There are many ways to help build arousal that are often overlooked. Small moments of intimacy matter just as much as the big ones, and they can help make the big moments even more special.

Try putting a hand on your partner’s knee when you’re driving home or holding their hand while you’re running errands together. Make it a habit to give your partner hugs when they come home from work or to caress their back as you pass them in the living room or the kitchen.

These small moments of physical touch can make a huge difference for your partner and help the two of you feel closer to one another.

Showing physical affection outside of sex is a great way to increase intimacy and trust.

Offer support and affirmation

Sometimes it may take some people longer to warm up because they aren’t feeling comfortable or valued.

While it might not seem directly tied to sexual intimacy, giving your partner affirmation and support can go a long way toward helping them feel desirable. When your partner feels desirable, they will be more likely to be vulnerable and comfortable with you when it is time to get physical.

You can offer support and affirmation by giving them compliments every day, texting them when you think about them during the day, showing them unconditional positive regard when they share information about themselves with you, and letting them know that you will always be attracted to them.

When your partner feels safe and valued with you, they will have an easier time being physically intimate with you.

Communicate throughout the day

You can help build anticipation for a special night by staying in communication with your partner throughout the day.

Sending texts letting them know that you are thinking of them, that you are attracted to them, and that you are looking forward to spending time together are ways to help “pre-heat” the oven and improve your sex life.

In addition to communicating affection for one another, talking openly about intimacy can also work wonders for your sex life. 
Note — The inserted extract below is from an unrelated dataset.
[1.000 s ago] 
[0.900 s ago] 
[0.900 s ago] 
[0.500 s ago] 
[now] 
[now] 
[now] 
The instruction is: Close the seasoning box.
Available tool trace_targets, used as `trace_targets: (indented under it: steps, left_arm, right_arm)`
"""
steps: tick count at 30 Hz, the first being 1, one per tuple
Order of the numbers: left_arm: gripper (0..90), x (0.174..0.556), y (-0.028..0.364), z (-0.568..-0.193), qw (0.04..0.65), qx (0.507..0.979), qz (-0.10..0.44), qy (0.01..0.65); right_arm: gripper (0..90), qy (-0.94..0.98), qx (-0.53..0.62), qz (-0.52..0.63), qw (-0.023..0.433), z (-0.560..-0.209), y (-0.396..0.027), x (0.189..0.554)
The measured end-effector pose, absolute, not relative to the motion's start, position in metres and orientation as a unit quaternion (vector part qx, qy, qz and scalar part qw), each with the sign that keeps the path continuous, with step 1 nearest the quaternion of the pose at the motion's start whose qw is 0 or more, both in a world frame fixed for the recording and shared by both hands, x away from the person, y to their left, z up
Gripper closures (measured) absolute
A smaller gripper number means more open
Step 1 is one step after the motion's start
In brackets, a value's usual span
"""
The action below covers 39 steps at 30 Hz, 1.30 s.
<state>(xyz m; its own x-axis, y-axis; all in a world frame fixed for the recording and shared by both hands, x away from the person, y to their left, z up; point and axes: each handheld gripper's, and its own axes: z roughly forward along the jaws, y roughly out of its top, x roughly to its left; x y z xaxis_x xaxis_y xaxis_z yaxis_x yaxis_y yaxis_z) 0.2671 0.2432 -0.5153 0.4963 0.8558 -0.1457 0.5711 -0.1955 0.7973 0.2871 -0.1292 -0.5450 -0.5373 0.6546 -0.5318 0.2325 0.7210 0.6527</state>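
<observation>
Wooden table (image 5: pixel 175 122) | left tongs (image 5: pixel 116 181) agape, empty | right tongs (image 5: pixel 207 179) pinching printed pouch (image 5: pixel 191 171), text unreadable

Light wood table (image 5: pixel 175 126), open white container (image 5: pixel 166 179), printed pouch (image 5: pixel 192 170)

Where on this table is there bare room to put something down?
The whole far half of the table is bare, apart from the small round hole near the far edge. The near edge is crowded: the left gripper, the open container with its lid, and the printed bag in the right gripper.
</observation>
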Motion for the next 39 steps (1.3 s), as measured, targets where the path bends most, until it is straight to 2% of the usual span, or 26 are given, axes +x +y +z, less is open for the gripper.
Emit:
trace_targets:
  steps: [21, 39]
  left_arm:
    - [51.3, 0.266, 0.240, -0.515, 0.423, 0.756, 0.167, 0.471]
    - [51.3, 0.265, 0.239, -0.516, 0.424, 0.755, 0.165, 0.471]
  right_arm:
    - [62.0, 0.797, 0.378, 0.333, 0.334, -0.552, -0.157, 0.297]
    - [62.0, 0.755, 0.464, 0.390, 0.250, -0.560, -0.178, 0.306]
If you need more time, foreplay, and physical affection outside of sex to get aroused, let your partner know. If you want to have more frequent sex or there are certain times of day when you are more aroused than other times, share this information with your partner.

By communicating honestly, you and your partner will learn how to better “operate” the microwave or the oven.
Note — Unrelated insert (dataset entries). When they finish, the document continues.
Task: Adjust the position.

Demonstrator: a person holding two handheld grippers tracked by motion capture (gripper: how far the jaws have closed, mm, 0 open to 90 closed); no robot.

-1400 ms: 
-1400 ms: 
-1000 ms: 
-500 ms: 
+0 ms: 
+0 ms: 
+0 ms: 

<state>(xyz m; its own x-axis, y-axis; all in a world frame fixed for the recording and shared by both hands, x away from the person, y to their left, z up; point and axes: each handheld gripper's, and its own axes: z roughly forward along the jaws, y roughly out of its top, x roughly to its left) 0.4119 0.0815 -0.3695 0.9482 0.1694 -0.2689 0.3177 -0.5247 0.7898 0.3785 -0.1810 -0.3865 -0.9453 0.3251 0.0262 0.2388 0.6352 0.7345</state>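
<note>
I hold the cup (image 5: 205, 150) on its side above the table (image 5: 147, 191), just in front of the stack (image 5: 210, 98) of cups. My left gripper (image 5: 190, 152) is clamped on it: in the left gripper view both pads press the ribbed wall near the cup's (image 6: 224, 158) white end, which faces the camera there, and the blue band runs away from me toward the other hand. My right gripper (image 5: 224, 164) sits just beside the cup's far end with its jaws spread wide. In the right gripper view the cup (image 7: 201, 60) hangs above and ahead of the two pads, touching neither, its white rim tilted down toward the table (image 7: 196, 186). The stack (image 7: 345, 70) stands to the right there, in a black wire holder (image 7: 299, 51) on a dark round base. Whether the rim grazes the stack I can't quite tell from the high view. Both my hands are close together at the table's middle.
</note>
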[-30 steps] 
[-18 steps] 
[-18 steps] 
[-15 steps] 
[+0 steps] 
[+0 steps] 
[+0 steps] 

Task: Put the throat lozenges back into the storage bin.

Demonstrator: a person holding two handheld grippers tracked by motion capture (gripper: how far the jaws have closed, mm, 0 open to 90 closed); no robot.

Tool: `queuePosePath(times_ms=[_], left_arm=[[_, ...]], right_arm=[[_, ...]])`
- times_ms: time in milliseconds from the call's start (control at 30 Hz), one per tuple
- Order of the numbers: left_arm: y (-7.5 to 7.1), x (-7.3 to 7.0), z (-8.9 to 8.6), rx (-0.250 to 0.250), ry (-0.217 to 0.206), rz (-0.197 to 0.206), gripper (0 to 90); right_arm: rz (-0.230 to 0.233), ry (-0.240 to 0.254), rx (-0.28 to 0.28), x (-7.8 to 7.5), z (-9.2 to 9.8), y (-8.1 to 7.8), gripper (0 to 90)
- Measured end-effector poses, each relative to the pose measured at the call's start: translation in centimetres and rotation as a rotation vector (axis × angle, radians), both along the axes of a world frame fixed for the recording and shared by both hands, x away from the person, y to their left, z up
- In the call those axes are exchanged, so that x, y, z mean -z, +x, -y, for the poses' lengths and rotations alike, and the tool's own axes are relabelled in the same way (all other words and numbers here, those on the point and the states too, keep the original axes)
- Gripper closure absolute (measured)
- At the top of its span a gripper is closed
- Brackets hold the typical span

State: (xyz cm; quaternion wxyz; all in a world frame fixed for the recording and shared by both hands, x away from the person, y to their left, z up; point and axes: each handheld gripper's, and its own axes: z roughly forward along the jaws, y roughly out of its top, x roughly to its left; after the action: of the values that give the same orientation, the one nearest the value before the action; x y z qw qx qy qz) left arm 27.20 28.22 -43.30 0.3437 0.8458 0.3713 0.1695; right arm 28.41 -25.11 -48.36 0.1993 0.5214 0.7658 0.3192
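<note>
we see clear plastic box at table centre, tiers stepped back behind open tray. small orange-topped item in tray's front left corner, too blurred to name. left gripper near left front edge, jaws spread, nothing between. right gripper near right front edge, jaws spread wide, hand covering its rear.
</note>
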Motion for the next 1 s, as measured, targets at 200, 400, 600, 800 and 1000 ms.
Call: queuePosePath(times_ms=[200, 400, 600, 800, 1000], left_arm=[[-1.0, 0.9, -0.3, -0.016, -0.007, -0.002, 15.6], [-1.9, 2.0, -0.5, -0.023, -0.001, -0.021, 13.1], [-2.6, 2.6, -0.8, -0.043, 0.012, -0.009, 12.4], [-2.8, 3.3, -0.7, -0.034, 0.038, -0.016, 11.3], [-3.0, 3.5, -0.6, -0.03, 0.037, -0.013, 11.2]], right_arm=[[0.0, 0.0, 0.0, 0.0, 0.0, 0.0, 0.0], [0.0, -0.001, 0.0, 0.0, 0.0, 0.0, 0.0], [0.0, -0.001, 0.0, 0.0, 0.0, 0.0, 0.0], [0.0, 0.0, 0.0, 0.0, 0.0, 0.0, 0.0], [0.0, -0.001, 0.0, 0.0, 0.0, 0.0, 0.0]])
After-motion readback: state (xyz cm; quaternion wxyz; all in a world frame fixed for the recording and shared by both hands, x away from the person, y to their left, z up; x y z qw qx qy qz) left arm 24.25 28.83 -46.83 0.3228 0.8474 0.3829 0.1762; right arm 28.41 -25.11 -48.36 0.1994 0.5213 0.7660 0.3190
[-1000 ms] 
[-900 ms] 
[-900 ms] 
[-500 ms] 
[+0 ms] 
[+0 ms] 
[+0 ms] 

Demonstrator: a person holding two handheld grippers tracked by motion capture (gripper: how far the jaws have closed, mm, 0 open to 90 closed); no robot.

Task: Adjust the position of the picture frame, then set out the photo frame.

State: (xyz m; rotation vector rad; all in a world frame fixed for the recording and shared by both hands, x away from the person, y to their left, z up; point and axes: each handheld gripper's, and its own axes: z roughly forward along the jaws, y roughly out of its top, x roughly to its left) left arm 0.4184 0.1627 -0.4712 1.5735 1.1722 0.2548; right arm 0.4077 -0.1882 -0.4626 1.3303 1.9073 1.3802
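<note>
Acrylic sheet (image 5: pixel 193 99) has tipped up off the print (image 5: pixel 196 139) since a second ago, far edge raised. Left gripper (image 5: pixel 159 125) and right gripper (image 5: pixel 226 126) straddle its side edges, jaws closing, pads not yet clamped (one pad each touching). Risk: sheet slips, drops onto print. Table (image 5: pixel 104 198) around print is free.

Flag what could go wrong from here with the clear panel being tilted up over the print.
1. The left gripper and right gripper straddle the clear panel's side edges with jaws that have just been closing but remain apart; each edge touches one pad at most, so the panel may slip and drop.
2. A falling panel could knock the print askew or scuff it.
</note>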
Make an effort to learn about your partner’s unique needs. This means that you will need to ask them explicitly and to listen actively when they share.

Whether your partner’s sex drive is more like a microwave or more like an oven, it is important for you to be aware of what they need and want when it comes to physical intimacy in your relationship. 

When you are able to listen and learn from what they share with you, your connection (both physically and emotionally) will blossom.